What the task requires: Only certain lines below are wanted: those starting at the line containing "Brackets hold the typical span" and ending at the line containing "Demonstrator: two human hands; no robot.", both included, each retyped exactly.

Provided data:

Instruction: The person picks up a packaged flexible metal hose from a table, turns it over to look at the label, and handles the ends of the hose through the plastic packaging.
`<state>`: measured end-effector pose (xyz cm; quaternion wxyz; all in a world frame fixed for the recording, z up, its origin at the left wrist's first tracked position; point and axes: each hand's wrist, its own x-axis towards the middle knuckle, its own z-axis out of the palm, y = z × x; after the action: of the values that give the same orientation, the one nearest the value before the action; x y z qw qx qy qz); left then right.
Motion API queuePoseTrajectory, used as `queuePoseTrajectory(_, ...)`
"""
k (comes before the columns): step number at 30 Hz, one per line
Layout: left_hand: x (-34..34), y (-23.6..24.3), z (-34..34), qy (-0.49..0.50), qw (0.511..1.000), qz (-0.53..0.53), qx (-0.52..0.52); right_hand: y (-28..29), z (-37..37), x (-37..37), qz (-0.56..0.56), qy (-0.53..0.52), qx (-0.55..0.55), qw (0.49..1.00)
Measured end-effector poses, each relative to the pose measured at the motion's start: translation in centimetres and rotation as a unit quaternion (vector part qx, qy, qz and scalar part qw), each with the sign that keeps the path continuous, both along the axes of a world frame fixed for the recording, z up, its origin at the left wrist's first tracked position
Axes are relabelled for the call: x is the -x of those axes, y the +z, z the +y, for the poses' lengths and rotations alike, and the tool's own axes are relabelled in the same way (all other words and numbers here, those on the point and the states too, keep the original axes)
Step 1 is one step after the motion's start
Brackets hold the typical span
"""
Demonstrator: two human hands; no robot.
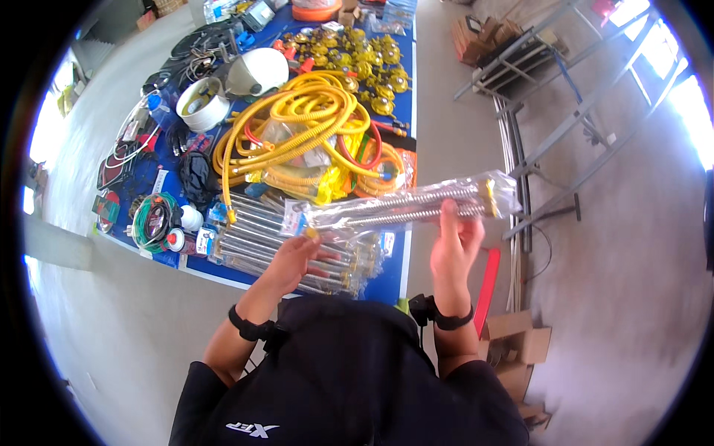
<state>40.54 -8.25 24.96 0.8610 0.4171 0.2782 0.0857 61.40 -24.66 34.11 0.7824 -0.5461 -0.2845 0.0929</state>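
A clear plastic bag (401,204) holding two corrugated metal hoses with brass-coloured ends is raised above the front of the table, slightly tilted. My left hand (297,260) grips it by its left end, near a white label. My right hand (455,245) is closed on its right part, thumb or finger over the lower hose. Several similar bagged metal hoses (260,256) lie on the blue table (387,286) beneath and left of the raised bag, partly hidden by my left hand. Coiled yellow hoses (297,119) and a red hose lie just behind.
Yellow regulators (375,63) cover the back right of the table. Cables (149,223), a white spool (201,111) and a white helmet-like object (264,70) crowd the left. A metal frame (565,141), long pipes and open cardboard boxes (513,334) stand at the right.
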Motion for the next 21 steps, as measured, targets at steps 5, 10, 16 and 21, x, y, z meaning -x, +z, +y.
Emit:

Response area:
Brackets hold the typical span
"""
Demonstrator: two human hands; no robot.

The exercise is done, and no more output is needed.